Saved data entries
####

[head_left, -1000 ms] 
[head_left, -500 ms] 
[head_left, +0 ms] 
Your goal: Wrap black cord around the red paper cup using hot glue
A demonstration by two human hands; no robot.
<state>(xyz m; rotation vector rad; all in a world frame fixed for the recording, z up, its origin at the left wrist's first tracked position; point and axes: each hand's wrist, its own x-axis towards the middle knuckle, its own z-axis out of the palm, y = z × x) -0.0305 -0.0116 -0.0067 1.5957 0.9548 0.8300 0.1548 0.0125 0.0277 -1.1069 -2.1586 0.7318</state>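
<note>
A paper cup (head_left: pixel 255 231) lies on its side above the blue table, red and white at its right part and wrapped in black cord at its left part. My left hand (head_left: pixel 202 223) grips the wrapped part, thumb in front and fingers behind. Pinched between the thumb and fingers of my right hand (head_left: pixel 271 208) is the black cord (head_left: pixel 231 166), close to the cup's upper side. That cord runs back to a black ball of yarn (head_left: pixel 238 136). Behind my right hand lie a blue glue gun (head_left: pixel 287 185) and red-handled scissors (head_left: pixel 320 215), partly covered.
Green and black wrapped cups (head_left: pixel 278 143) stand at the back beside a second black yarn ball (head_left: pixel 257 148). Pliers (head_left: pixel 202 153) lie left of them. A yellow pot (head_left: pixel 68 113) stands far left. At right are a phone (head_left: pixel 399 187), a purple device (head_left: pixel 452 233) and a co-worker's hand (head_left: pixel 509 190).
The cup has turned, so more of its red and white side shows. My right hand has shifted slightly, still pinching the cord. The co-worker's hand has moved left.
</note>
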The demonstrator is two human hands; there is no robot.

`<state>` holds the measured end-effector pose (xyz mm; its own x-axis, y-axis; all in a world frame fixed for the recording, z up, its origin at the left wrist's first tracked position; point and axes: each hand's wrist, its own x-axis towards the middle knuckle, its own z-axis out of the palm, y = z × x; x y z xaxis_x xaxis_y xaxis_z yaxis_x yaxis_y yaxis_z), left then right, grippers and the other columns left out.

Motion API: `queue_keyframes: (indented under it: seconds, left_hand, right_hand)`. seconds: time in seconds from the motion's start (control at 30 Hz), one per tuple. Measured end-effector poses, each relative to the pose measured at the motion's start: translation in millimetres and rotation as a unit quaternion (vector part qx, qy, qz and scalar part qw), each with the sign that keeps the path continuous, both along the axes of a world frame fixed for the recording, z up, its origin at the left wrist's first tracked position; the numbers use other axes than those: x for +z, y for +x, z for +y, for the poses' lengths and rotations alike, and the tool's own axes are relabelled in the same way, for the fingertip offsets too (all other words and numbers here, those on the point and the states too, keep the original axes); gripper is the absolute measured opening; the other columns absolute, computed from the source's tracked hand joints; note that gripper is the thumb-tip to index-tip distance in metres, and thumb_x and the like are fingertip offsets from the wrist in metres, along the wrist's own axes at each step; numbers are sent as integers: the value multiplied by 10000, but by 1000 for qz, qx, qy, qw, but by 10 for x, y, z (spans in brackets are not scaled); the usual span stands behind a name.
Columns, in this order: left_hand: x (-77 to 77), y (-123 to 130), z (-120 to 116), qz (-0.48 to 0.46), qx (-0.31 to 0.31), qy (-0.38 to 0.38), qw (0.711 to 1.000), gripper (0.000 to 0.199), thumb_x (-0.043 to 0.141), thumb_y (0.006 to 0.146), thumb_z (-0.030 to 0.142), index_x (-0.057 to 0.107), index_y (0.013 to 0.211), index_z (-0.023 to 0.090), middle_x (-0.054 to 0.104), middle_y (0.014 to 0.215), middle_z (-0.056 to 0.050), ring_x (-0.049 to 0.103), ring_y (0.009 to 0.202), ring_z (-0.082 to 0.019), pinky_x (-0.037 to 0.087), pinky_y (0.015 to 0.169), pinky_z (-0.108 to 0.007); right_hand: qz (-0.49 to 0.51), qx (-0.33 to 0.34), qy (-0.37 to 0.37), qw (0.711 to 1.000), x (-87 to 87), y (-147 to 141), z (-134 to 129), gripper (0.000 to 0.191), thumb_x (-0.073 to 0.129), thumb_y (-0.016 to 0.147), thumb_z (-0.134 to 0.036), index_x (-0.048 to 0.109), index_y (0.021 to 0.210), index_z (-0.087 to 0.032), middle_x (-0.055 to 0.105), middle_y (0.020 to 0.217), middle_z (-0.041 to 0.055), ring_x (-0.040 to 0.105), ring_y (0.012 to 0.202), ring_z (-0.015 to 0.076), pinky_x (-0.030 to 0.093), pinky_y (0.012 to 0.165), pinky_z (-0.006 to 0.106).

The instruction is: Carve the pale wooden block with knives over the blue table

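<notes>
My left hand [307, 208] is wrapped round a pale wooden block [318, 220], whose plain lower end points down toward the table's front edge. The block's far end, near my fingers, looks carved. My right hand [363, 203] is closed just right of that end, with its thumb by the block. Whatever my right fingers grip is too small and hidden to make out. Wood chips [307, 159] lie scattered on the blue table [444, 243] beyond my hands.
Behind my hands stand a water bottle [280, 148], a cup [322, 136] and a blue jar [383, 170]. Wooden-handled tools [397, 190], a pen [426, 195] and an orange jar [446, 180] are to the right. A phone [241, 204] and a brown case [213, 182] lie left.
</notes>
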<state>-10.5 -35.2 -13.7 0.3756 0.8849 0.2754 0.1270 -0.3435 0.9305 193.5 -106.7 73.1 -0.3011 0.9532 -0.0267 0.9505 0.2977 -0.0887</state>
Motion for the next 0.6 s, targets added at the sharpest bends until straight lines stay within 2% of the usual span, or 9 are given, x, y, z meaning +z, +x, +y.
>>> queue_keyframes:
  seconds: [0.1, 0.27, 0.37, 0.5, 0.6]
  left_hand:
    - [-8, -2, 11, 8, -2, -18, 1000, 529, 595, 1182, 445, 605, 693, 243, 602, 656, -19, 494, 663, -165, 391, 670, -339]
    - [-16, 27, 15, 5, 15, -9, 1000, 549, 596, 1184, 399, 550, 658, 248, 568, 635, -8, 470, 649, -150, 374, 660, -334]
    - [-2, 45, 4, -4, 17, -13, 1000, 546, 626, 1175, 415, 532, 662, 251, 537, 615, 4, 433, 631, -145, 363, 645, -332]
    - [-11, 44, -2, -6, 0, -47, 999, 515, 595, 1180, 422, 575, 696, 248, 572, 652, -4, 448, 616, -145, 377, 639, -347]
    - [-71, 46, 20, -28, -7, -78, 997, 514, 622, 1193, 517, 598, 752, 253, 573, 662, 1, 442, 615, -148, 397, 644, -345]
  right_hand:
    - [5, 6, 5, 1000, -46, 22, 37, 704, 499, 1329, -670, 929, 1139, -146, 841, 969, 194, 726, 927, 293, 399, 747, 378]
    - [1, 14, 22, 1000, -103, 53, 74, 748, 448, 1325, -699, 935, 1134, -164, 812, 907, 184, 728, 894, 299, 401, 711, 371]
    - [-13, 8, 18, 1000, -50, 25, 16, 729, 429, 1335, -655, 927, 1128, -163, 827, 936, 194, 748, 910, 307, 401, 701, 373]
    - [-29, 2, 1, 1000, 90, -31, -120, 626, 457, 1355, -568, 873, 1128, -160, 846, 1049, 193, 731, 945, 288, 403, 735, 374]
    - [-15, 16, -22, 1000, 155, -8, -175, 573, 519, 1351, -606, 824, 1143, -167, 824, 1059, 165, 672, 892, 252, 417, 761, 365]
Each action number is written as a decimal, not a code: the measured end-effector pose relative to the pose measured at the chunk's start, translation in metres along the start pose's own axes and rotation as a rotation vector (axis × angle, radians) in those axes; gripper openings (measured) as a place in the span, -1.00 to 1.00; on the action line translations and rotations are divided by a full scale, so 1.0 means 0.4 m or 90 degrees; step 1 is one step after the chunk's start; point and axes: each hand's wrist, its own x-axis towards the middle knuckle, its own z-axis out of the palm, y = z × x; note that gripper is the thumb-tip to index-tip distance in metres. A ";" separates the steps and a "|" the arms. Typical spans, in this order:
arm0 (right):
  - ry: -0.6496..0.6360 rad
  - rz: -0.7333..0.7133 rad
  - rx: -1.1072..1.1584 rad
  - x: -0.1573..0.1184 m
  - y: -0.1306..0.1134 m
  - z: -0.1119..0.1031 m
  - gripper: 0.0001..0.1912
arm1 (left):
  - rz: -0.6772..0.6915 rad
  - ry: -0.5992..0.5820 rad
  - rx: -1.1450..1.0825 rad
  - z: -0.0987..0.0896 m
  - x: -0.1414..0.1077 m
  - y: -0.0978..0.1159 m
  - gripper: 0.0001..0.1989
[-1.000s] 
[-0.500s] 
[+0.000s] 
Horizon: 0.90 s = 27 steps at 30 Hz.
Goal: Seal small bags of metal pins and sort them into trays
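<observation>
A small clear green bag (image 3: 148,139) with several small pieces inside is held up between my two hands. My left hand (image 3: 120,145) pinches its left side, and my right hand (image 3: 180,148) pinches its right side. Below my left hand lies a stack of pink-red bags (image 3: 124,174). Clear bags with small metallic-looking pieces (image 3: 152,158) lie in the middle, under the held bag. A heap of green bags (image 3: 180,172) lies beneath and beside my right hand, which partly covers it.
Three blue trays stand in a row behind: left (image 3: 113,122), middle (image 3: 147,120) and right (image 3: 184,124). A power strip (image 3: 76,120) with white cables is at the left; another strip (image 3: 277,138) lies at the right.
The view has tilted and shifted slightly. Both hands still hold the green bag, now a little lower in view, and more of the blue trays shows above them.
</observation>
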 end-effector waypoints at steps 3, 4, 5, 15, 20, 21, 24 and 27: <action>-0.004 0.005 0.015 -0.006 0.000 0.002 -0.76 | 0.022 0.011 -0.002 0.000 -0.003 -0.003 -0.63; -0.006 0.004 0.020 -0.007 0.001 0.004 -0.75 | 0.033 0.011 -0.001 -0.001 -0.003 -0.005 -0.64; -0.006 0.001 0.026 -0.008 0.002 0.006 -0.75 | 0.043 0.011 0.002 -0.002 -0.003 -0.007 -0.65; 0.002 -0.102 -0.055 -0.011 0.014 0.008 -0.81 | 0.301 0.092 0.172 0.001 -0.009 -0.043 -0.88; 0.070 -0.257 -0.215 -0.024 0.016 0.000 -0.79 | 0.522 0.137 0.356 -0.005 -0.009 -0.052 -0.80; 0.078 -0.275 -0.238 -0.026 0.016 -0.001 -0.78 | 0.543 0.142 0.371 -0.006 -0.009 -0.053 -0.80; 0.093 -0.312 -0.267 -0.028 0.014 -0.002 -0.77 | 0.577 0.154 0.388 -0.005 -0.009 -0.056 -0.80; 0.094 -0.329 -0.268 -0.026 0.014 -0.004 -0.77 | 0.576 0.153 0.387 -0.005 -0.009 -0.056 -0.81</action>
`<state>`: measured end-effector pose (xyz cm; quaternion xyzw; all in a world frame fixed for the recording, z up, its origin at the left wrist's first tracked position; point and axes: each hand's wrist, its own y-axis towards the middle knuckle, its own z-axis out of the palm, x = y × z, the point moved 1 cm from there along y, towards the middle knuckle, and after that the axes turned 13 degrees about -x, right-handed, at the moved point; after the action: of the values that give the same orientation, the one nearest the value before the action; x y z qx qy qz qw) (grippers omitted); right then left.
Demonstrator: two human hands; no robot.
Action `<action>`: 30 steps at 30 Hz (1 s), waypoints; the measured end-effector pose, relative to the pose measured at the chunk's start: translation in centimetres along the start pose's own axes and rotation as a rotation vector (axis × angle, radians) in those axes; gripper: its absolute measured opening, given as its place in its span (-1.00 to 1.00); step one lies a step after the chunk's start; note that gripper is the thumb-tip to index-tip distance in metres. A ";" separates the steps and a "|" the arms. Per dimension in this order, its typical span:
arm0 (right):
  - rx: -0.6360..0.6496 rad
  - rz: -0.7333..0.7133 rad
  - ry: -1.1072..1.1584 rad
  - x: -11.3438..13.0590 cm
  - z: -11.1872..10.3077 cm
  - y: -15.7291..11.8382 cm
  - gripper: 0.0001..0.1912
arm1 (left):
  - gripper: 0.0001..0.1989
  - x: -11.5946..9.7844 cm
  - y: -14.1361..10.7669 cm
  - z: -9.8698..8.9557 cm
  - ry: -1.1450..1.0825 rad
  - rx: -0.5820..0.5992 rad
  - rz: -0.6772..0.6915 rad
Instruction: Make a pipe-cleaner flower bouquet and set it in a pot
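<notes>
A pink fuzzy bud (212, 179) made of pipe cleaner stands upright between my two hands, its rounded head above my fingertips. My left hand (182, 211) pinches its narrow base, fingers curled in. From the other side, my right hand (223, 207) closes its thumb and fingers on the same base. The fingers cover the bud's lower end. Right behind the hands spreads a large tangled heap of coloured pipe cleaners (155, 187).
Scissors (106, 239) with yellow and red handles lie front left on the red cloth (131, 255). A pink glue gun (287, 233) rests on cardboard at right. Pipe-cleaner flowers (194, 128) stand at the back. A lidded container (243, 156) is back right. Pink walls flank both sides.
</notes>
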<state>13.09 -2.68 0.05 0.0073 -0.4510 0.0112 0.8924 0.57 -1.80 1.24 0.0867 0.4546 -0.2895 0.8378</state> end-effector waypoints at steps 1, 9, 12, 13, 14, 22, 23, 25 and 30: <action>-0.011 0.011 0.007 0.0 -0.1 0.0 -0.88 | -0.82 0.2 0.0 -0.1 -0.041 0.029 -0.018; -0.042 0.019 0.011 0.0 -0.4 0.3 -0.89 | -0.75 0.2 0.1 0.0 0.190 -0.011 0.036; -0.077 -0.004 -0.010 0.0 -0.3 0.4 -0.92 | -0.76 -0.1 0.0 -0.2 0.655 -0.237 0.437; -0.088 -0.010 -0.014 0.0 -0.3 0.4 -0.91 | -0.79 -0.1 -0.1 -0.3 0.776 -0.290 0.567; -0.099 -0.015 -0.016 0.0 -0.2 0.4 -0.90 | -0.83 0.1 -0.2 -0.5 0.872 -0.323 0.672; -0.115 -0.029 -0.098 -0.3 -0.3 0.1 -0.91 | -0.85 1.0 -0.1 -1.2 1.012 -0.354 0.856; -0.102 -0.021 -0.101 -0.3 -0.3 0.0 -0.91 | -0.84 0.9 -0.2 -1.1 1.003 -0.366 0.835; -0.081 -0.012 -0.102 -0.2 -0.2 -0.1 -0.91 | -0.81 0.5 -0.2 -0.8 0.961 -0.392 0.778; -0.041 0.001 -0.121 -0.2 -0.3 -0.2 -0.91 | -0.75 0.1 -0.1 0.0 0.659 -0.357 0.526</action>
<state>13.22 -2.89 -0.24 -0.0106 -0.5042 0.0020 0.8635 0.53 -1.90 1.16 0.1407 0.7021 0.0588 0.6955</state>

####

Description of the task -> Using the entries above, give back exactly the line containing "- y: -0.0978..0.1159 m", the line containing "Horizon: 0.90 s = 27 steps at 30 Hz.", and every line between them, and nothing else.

Finished exercise ->
  - y: -0.0978..0.1159 m
  - gripper: 0.0001..0.1989
[-1.000s] 
[-0.500s] 
[+0.000s] 
Horizon: 0.90 s = 27 steps at 30 Hz.

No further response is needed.